19. Método de acordo com a reivindicação 18, caracterizado pelo fato de que a referida célula vegetal é de uma monocotiledônea.

20. Método de acordo com a reivindicação 19, caracterizado pelo fato de que a referida monocotiledônea é milho.

21. Método de acordo com a reivindicação 18, caracterizado pelo fato de que a referida célula vegetal é de uma dicotiledônea.

22. Método de acordo com a reivindicação 18, caracterizado pelo fato de que a sequência de nucleotídeo heteróloga codifica um produto gênico que confere resistência a herbicida, sal, frio, seca, patógeno ou inseto.

23. Método de expressão seletiva, caracterizado por expressar seletivamente uma sequência de nucleotídeo em raiz vegetal, nós de talo, epiderme interna da bainha foliar, glumas de inflorescência, inflorescência feminina, e em tecido vascular de sabugo abaixo dos pontos de fixação, o referido método compreendendo introduzir um construto de DNA em uma célula vegetal, e regenerar uma planta transformada a partir da referida célula vegetal, o referido construto de DNA compreendendo um promotor e uma sequência de nucleotídeo heteróloga operacionalmente ligada ao referido promotor, onde o referido promotor compreende uma sequência de nucleotídeo compreendendo a sequência definida em SEQ ID NO:l, SEQ ID NO: 3, SEQ ID NO: 4, ou SEQ ID NO: 5.

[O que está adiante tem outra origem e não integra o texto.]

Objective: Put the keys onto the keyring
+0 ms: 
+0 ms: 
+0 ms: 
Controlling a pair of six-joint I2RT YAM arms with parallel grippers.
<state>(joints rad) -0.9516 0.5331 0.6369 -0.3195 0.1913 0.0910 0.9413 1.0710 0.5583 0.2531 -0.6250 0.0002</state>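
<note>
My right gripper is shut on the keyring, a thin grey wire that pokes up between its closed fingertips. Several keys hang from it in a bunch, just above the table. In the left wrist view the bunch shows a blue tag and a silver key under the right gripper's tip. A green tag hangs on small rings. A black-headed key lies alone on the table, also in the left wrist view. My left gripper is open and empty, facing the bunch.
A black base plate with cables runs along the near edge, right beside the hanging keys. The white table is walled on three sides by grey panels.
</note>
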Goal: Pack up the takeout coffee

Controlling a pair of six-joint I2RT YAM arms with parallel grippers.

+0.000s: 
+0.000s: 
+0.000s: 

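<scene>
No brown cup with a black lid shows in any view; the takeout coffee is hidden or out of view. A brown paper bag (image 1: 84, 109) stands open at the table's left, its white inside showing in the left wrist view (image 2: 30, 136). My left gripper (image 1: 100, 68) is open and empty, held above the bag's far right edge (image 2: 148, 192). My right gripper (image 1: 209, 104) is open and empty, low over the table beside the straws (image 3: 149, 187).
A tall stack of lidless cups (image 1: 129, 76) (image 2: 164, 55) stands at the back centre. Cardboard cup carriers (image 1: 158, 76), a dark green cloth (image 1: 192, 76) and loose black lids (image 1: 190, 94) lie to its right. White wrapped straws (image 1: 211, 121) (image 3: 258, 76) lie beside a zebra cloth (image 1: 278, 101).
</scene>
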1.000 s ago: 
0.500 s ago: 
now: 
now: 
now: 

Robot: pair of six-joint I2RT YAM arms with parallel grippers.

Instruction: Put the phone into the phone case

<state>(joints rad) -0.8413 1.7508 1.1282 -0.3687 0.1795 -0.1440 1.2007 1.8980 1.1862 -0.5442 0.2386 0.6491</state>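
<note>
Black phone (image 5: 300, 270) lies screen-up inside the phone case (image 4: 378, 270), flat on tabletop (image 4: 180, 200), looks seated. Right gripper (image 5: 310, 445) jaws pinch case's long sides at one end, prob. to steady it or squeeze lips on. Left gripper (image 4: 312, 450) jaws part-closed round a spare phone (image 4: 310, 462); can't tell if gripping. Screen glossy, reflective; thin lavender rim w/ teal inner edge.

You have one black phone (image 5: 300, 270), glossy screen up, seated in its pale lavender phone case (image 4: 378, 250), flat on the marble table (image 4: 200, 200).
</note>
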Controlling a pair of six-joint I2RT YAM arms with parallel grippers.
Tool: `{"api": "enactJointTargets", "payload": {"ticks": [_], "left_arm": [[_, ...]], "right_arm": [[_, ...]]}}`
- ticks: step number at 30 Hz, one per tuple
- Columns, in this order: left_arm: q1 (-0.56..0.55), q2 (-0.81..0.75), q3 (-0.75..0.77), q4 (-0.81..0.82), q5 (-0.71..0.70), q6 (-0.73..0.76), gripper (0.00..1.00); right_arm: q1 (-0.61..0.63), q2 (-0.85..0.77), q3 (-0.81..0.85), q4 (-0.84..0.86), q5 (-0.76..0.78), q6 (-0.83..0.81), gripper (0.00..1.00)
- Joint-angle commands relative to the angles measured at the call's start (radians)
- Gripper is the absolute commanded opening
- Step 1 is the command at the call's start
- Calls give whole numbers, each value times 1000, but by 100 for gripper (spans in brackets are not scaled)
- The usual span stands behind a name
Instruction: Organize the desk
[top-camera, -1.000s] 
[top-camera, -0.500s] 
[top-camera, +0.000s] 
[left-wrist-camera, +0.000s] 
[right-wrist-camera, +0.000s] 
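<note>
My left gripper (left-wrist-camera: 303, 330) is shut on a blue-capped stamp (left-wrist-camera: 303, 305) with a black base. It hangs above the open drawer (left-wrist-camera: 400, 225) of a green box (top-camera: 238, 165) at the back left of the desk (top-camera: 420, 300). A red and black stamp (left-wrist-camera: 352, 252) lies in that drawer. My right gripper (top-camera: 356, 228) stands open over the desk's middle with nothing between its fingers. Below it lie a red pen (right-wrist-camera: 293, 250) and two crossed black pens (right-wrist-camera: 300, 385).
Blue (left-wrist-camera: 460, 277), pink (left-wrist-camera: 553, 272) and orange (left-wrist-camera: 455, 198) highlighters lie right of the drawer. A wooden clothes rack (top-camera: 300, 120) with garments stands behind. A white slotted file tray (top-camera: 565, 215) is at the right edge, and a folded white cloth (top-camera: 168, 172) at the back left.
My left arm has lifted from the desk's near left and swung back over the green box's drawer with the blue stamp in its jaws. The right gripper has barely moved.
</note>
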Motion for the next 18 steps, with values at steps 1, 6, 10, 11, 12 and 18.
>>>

24. Método de acordo com a reivindicação 23, caracterizado pelo fato de que a expressão da referida sequência de nucleotideo heteróloqa altera o fenótipo da planta.

25. Método de acordo com a reivindicação 23, caracterizado pelo fato de que a planta é uma monocotiledônea.

26. Método de acordo com a reivindicação 25, caracterizado pelo fato de que a monocotiledônea é milho.

27. Método de acordo com a reivindicação 23, caracterizado pelo fato de que a planta é uma dicotiledônea

28. Método de acordo com a reivindicação 23, caracterizado pelo fato de que a sequência de nucleotideo heteróloga codifica um produto gênico que confere resistência a herbicida, sal, frio, seca, patógeno ou inseto.